I have a string. I want to cut the string up into substrings that include a number-containing word surrounded by (up to) 4 words on either side. If the substrings overlap they should combine.
Sampletext = "by the way I know 54 how to take praise for 65 excellent questions 34 thank you for asking appreciated."
re.findall('(\s[*\s]){1,4}\d(\s[*\s]){1,4}', Sampletext)
desired output = ['the way I know 54 how to take praise', 'to take praise for 65 excellent questions 34 thank you for asking']
Overlapping Matches: Use Lookaheads
This will do it:
subject = "by the way I know 54 how to take praise for 65 excellent questions 34 thank you for asking appreciated."
for match in re.finditer(r"(?=((?:\b\w+\b ){4}\d+(?: \b\w+\b){4}))", subject):
print(match.group(1))
What is a Word?
The output depends on your definition of a word. Here, in a word, I have allowed digits. This produces the following output.

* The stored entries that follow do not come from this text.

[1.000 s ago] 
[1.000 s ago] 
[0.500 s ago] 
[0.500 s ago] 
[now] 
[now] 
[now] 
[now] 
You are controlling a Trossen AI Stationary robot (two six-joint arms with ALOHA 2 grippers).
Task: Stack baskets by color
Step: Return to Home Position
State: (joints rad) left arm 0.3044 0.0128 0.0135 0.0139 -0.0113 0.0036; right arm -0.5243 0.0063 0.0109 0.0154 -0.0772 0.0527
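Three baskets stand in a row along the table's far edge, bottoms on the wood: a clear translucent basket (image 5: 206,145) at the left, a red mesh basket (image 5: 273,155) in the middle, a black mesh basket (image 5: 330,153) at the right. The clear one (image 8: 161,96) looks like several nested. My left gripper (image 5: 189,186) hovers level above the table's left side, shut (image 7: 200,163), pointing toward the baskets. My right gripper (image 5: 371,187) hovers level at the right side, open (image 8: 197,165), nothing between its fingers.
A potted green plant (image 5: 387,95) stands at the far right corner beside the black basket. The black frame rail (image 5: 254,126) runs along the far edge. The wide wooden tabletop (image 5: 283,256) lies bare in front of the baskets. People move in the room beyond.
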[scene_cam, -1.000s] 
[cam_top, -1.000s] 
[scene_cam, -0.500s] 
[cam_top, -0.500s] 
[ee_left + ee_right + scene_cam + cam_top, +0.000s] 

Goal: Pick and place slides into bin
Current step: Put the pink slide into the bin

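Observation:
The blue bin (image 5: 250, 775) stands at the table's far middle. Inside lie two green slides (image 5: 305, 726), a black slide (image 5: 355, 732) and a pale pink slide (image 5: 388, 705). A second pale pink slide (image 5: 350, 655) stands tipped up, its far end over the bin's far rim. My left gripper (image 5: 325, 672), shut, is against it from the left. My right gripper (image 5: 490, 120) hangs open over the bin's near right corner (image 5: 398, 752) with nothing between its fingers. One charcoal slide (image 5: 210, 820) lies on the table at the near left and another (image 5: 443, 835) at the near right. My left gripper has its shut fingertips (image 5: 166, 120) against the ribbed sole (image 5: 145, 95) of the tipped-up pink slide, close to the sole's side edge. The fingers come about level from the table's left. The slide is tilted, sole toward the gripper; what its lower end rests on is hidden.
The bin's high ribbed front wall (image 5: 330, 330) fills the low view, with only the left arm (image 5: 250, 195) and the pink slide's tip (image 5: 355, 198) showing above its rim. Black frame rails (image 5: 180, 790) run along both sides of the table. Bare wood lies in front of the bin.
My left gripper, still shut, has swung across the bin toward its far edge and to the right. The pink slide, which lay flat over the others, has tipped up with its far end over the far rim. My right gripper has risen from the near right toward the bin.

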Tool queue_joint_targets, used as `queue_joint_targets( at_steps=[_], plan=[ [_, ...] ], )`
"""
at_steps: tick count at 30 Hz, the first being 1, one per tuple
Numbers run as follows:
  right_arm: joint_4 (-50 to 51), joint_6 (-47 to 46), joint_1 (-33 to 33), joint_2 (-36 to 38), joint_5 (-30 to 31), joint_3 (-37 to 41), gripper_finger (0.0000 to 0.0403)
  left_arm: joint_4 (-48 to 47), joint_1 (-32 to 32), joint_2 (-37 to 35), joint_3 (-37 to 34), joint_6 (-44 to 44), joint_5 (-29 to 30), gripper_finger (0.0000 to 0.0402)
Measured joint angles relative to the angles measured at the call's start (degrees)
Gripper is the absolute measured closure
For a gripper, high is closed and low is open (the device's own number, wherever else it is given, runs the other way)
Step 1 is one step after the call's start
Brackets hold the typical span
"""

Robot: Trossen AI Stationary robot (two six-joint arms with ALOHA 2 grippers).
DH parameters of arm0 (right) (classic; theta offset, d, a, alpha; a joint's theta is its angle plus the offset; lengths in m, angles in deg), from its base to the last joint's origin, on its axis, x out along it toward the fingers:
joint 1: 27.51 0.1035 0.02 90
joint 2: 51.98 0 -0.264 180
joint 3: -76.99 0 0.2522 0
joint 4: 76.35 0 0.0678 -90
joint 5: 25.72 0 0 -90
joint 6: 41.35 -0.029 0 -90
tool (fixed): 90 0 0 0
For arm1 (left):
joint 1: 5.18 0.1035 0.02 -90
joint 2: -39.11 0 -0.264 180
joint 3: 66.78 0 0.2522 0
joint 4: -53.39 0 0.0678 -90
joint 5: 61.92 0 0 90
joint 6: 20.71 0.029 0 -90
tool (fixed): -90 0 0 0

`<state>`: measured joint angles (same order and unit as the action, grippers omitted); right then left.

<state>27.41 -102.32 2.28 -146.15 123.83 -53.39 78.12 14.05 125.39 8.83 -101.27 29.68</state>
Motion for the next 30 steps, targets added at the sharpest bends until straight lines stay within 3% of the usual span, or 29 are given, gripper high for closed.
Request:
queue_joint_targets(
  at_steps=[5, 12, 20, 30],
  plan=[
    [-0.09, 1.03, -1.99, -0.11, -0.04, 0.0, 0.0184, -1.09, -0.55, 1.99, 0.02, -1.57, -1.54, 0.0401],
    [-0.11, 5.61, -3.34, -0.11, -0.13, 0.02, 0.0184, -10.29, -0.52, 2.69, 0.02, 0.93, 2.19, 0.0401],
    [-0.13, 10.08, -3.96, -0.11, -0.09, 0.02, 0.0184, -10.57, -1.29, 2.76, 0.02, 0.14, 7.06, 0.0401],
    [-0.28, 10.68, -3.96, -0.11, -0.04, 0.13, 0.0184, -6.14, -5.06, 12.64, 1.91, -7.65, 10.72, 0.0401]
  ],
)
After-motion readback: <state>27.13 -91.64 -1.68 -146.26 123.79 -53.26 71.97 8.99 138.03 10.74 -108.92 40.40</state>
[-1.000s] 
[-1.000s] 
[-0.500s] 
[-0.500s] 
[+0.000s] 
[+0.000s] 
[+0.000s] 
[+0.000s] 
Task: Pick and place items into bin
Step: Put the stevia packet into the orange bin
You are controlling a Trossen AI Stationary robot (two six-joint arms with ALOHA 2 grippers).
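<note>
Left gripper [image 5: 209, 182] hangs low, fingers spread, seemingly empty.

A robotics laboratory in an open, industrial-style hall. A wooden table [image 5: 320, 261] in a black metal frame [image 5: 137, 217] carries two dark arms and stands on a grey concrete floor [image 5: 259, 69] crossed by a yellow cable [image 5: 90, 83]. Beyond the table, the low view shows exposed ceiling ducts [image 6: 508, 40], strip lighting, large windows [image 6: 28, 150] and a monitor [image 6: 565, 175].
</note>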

Output (allowing digits in words)
the way I know 54 how to take praise
to take praise for 65 excellent questions 34 thank
for 65 excellent questions 34 thank you for asking
Option 2: No digits in Words
subject = "by the way I know 54 how to take praise for 65 excellent questions 34 thank you for asking appreciated."
for match in re.finditer(r"(?=((?:\b[a-z]+\b ){4}\d+(?: \b[a-z]+\b){4}))", subject, re.IGNORECASE):
print(match.group(1))
Output 2
the way I know 54 how to take praise
Option 3: extending to four uninterrupted non-digit words
Based on your comments, this option will extend to the left and right of the pivot until four uninterrupted non-digit words are matched. Commas are ignored.
subject = "by the way I know 54 how to take praise for 65 excellent questions 34 thank you for asking appreciated. One Two Three Four 55 Extend 66 a b c d AA BB CC DD 71 HH DD, JJ FF"
for match in re.finditer(r"(?=((?:\b[a-z]+[ ,]+){4}(?:\d+ (?:[a-z]+ ){1,3}?)*?\d+.*?(?:[ ,]+[a-z]+){4}))", subject, re.IGNORECASE):
print(match.group(1))
Output 3
the way I know 54 how to take praise
to take praise for 65 excellent questions 34 thank you for asking
One Two Three Four 55 Extend 66 a b c d
AA BB CC DD 71 HH DD, JJ FF